I do love a good disaster movie. Trouble is, they don’t make them like they used to. These days they tend to be bombastic and CGI-heavy and usually a). don’t make a lot of sense, and b). star ex-wrestlers.

My wife and I went on holiday to Norway last month, and while we were away I was reminded of a fairly recent disaster movie that I actually enjoyed. I thought it would be a good recommendation for this site. And why was I reminded of this particular film? Because our cruise ship docked in Geiranger, the beautiful and idyllic little village which is wiped out by THE WAVE (Bølgen). Here’s a photo of Lisa soaking up the sun and looking down on the village, just after telling me she hadn’t enjoyed the bus ride up the mountain, so we were going to have to walk back down… 

Geiranger in Norway

Although anticipated, no one is really ready when the mountain pass above the scenic, narrow Norwegian fjord Geiranger collapses and creates an 85-meter high violent tsunami. A geologist is one of those caught in the middle of it.

I don’t think I’ve ever visited a country that’s as effortlessly beautiful as Norway. While we were there it seemed that every time we looked up there was a waterfall or a fjord or a snow-capped mountain in view. It’s also very different to where I live smack-bang in the middle of the UK, in that towns and villages in Norway are often separated from each other by huge distances with tunnels, bridges and ferries being an integral part of everyday life. It was a quiet, tranquil and relaxing place to be, but it’s no great stretch to imagine those same towns and villages being isolated and exposed in the event of a disaster such as the tsunami which destroys Geiranger in THE WAVE.

The reality of the story is stark: in 1905 and 1934, rockslides triggered tsunamis which killed more than 130 people. Scientists know the same thing is likely to happen again, but they’re unable to predict when. The mountain of Åkerneset, a few miles north of Geirangerfjord, is unstable.

So there we have the set up for this movie; a terrifying, plausible, unstoppable disaster which could (genuinely) strike at any moment. And perhaps that’s one of the main reasons why I found THE WAVE to be such a satisfying movie. There’s no need for over-sensationalism. There’s no need for a A-list Hollywood celebrity to come in and save the day. Ultimately, there’s nothing the people of Geiranger can do to prevent what’s coming, it’s just a question of getting away from the danger when the alarm bells sound.

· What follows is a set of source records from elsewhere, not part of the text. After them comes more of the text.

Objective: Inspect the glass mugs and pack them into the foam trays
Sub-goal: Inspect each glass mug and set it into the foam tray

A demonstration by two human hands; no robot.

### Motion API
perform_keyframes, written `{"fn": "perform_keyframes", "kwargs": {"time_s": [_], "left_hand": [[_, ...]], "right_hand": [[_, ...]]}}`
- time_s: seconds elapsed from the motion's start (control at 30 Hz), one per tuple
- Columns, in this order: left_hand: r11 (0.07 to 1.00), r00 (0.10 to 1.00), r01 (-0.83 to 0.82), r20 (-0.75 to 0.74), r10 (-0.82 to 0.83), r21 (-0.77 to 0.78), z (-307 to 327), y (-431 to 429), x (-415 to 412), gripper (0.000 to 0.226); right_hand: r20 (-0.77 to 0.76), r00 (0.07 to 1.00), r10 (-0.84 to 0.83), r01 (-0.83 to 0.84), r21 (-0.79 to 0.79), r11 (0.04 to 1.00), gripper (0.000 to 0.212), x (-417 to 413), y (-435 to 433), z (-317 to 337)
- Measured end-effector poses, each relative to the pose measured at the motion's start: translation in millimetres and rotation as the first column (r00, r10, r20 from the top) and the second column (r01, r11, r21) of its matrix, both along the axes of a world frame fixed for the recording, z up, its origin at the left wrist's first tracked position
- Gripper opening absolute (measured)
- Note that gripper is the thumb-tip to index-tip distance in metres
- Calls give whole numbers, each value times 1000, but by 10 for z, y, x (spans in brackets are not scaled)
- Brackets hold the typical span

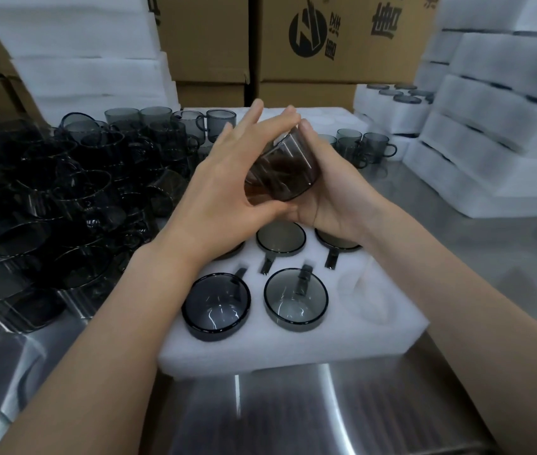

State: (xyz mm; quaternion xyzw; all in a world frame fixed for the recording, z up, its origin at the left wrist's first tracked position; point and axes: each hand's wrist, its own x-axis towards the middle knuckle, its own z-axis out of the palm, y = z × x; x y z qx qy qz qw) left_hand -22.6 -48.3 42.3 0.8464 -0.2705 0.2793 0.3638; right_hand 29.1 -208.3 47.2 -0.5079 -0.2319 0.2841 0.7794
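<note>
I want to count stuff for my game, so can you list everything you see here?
held mug: one, smoky grey glass, tilted between both hands
packed mugs: five showing, grey, in the front foam tray
front foam tray: one, white, on the table, front-right slot empty
loose mugs: a pile too big to count, dark grey, table's left
standing mugs: a few, grey, back right
foam tray stacks: several, white, right and back left
cardboard boxes: several, brown, at the back
table: one, shiny steel, under everything
left hand: one, straight fingers against the held mug
right hand: one, cupping the held mug
</note>
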Motion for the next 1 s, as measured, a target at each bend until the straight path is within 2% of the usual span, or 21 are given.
{"fn": "perform_keyframes", "kwargs": {"time_s": [0.13,0.3,0.33,0.47,0.57,0.83,1.0], "left_hand": [[1000,999,-16,-32,16,-1,-6,9,22,94],[994,995,-101,-18,101,41,-50,-9,57,92],[993,993,-114,-17,114,31,-55,-11,60,90],[993,993,-114,-44,113,-26,-57,-7,52,81],[995,996,-84,-37,82,-49,-36,-20,23,78],[999,999,24,-29,-25,-33,-27,-27,-10,81],[999,1000,21,-23,-20,32,-51,7,33,86]], "right_hand": [[89,988,-126,131,-53,990,47,-20,20,-30],[244,951,-192,203,-21,979,21,-43,42,-61],[255,944,-211,224,-23,974,20,-41,49,-63],[294,903,-314,344,-54,937,43,-52,70,-61],[391,856,-339,400,-84,913,35,-59,44,-69],[301,849,-434,460,-17,888,21,-43,6,-38],[311,781,-542,562,30,827,11,-52,10,-36]]}}
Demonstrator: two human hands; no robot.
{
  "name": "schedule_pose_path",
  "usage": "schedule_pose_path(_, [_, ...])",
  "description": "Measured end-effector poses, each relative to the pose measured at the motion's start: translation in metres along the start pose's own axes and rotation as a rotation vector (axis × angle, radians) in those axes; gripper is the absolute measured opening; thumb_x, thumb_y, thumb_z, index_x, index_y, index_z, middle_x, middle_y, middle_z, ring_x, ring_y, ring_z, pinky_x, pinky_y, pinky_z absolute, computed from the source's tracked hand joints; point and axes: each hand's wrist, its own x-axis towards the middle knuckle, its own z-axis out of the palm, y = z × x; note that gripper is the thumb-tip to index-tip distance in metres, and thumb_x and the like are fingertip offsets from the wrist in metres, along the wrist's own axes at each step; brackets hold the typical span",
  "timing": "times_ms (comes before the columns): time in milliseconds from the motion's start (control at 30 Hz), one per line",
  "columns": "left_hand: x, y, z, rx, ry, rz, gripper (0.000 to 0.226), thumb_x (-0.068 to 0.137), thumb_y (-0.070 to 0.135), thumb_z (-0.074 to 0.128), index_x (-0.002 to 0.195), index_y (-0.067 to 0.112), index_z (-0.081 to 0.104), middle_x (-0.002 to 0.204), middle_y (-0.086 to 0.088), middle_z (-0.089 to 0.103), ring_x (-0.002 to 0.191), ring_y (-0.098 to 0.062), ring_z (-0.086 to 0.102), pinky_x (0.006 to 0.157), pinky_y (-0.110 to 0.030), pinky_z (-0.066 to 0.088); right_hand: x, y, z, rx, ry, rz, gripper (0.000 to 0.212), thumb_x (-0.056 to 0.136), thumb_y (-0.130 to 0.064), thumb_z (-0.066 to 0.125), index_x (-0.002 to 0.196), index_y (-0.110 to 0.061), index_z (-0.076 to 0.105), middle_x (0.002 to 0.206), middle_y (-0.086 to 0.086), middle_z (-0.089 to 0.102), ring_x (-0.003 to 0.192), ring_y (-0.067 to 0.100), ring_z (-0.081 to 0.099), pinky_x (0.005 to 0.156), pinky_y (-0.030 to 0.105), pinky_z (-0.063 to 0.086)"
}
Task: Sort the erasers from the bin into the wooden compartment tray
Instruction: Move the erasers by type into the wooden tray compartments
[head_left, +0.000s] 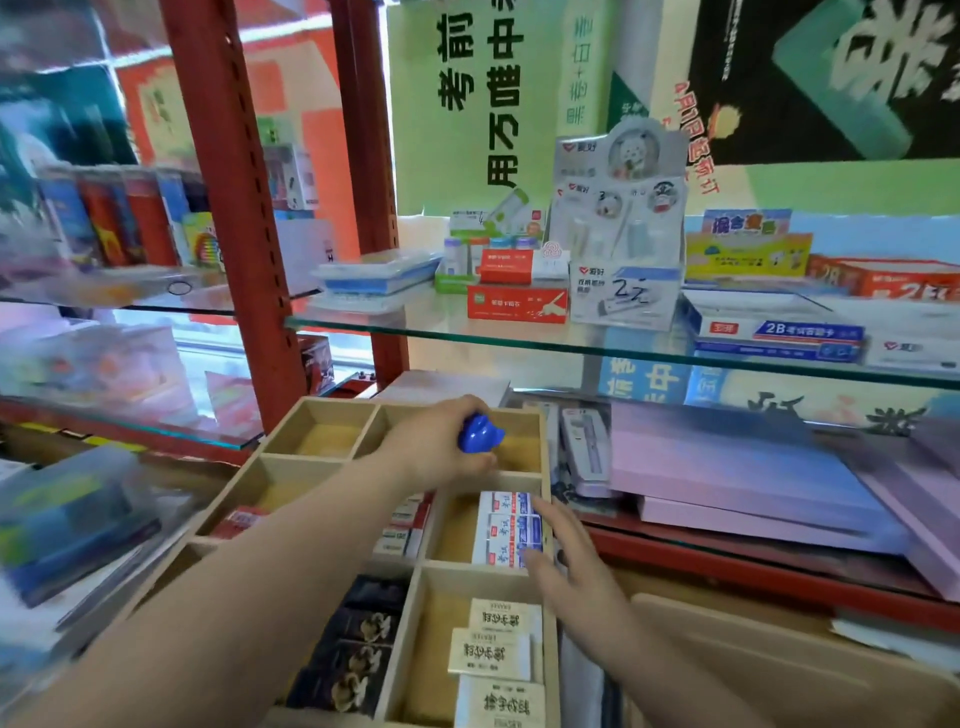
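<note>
While the left hand (441, 447) grips a blue eraser (480, 434) (partly hidden), the right hand (566, 561) lies flat.

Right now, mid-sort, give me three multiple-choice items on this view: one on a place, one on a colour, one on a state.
1. Where is the blue eraser?
A. In the left hand, above the far right compartment of the tray
B. Lying in the nearest compartment
C. On the floor

2. What colour are the wrapped erasers at the right hand?
A. Black
B. White and blue
C. Cream

3. How is the right hand?
A. Clenched in a fist
B. Pinching an eraser
C. Open, fingers straight

Answers:
1 A: the fingers curl round it over that compartment.
2 B: white wrappers with blue ends.
3 C: the fingers lie spread and hold nothing.
</note>
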Motion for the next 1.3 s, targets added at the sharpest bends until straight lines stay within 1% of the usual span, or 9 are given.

At its heart, THE WAVE is about a small community dealing with an event of enormous magnitude. The story focuses on Kristian Eikjord and his family. He’s a geologist monitoring the mountain, and they’re about to pack up and leave the village as he’s taken a new job in the city of Stavanger. His partner Idun has another couple of shifts left to work at the hotel, and the family is split. As Kristian and the kids are about to board the ferry to leave, unusual readings are detected in the mountain…

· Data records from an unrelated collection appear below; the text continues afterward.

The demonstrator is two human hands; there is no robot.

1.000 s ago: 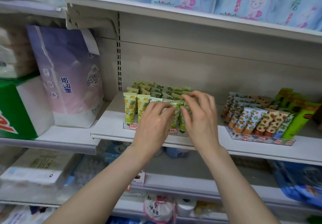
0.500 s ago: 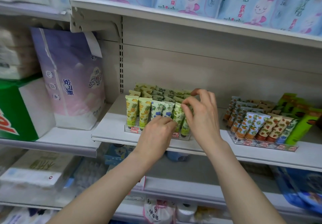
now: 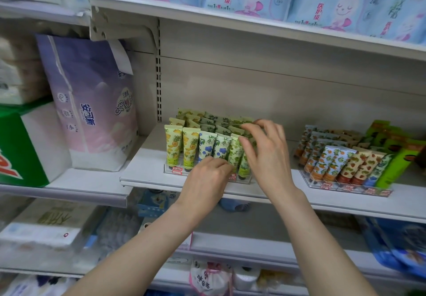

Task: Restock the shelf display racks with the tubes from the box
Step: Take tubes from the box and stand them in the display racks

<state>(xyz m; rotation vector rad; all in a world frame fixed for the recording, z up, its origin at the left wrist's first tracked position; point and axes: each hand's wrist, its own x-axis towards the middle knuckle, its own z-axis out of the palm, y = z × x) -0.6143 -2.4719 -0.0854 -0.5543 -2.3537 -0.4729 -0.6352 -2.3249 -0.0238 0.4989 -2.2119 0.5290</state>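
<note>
A clear display rack on the white shelf holds rows of small tubes: yellow pineapple tubes on the left, blue-flower tubes in the middle, green-leaf tubes on the right. My left hand is at the rack's front with curled fingers on the lower end of a green-leaf tube. My right hand reaches over the right rows, thumb and fingers pinching the tops of green-leaf tubes. The box is out of view.
A second rack of orange, strawberry and green tubes stands to the right. A purple tissue pack and a green-and-white box fill the left bay. The upper shelf with blue packs hangs overhead.
My left hand has dropped from the tube tops to the rack's front edge. My right hand has stayed on the tops of the right-hand tubes, shifting slightly back.
</note>
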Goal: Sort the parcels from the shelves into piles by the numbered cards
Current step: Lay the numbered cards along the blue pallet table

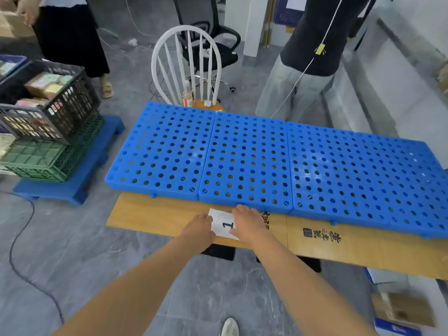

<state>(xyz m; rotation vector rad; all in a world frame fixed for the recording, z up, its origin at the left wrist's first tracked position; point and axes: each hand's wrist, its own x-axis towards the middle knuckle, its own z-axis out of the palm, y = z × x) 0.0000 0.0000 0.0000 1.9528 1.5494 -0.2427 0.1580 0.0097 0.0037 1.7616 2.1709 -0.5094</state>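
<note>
A white card (221, 223) printed with the number 1 lies on the wooden table top (150, 214), just in front of the blue perforated boards (242, 156). My left hand (200, 227) rests flat on the card's left edge. My right hand (248, 220) lies flat on its right side and covers that part. Small parcels (44, 83) fill a black crate (65, 105) at the left, stacked on a green crate (48, 161).
The crates stand on a low blue pallet (80, 183). A white spindle chair (186, 66) and a black office chair stand behind the table. One person stands at the back right, another at the back left. Cardboard boxes (402, 309) lie on the floor at the lower right.
</note>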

Okay, so you get all the usual disaster movie clichés with THE WAVE, but they’re handled in a (largely) logical way. People do all the stupid things you’d expect, and there’s the occasional stroke of luck and almost super-human feats, but that doesn’t matter so much because the small scale of the movie and the plausible set-up and execution allow you to suspend your disbelief. Other than the family themselves, the remaining characters are often thinly developed, but again, your focus is on the four people who matter. Actors Kristoffer Joner and Ane Dahl Torp are particularly good, and director Roar Uthaug (what a brilliant name) keeps the action moving along at a great pace.

Many people watch disaster movies for the devastation and special effects, and despite the beautiful and limited location, you certainly get your money’s worth in THE WAVE. The wave itself is well rendered, and you can almost taste the water as you follow Kristian through the ruins of Geiranger.

THE WAVE is definitely worth a couple of hours of your time. It’s available on bluray now if you’d like to take a look (and I’ve just discovered there’s a sequel – THE QUAKE). If you enjoy it, can I make a further recommendation? If you ever get the chance to visit Norway, please do. It’s a remarkable place.